すたすたと戻ってきては、またぼすんとソファに座る。
腕をソファの背に投げるように伸ばして、そうすると自然にわたしの方に腕が来て、簡単に抱き寄せられた。あなたもわたしみたいに足をソファの上で折りたたんで体育座りをして、引き寄せたわたしの肩にこてんて頭を乗せてきた。
「もう、機嫌直して」
甘えた声でそんな風に云ってくるから、頑な具合がいい感じにだいぶへろへろだ。
「せっかく飾り付けてくれたのにあんな云い方して、ごめん」
「――わたしこそ、ごめんなさい」
するりと謝る言葉が出てきた。
「いいんだ、よくよく考えたら、それまで男が身近にいないからその発想がなかったって事だし」
それはその通りで、男兄弟はおらず、父は背がわたしと同じくらいだったし、結婚前の一人暮らしのアパートに男性を招き入れたこともほとんどなかった。
だからまさか、あなたが歩くと飾りが頭に引っかかるだなんて思いつきもしなかった。
「なあ、仲直りしてくれる?」
あなたが肩口にすりすりと頭を擦りつけてきた。
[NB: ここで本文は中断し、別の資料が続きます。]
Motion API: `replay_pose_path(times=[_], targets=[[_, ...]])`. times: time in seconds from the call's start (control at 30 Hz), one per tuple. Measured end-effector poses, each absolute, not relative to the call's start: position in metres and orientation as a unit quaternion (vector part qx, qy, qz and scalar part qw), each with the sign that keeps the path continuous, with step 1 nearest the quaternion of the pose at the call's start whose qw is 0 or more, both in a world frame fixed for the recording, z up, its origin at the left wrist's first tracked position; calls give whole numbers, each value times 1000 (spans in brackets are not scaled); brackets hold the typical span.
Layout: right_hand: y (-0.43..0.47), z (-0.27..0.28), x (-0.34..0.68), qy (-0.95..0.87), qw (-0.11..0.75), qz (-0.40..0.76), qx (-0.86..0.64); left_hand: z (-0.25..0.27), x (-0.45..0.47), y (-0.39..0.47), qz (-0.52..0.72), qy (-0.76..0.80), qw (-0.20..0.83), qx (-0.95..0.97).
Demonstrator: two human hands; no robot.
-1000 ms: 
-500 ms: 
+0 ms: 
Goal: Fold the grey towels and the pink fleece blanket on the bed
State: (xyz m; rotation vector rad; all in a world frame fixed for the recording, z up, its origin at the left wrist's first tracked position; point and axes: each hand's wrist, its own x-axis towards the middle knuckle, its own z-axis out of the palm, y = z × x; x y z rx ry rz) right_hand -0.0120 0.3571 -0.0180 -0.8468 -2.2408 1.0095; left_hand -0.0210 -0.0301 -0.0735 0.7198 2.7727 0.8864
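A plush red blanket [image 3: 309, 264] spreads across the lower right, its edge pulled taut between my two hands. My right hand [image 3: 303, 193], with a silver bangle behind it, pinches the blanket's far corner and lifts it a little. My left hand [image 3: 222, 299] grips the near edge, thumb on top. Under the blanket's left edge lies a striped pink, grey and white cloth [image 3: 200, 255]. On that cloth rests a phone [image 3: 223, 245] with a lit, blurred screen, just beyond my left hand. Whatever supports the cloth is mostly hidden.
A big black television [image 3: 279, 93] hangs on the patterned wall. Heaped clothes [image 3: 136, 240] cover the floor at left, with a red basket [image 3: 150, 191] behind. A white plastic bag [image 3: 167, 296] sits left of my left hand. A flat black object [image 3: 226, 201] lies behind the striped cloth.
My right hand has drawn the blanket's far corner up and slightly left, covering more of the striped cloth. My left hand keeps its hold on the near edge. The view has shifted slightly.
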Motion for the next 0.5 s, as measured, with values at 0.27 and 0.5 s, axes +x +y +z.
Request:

それに笑いながら答える。
「もちろん」
わたしが出来なかった仲直りのメソッドを、あなたは難なくすべてやってのけた。
すてきな人。
わたしに、素直になりどころはここだよって教えてくれた。
だからわたしも、普段は出来ない事をしてみようって気になった。
「ねえ」
「ん?」
呼びかけて、こっちを見上げたあなたのほっぺにキスをした。
今度は、柄にもなく自分からあなたの腕に抱きついて、云ってみた。
「しまっちゃったけど、あなたに当たらない高さに飾り付け直すの、手伝ってくれる?」
「もちろん、喜んで」
でもそれは明日ねと深いキスをされて、今度こそ憧れのお姫様抱っこで寝室に運ばれた。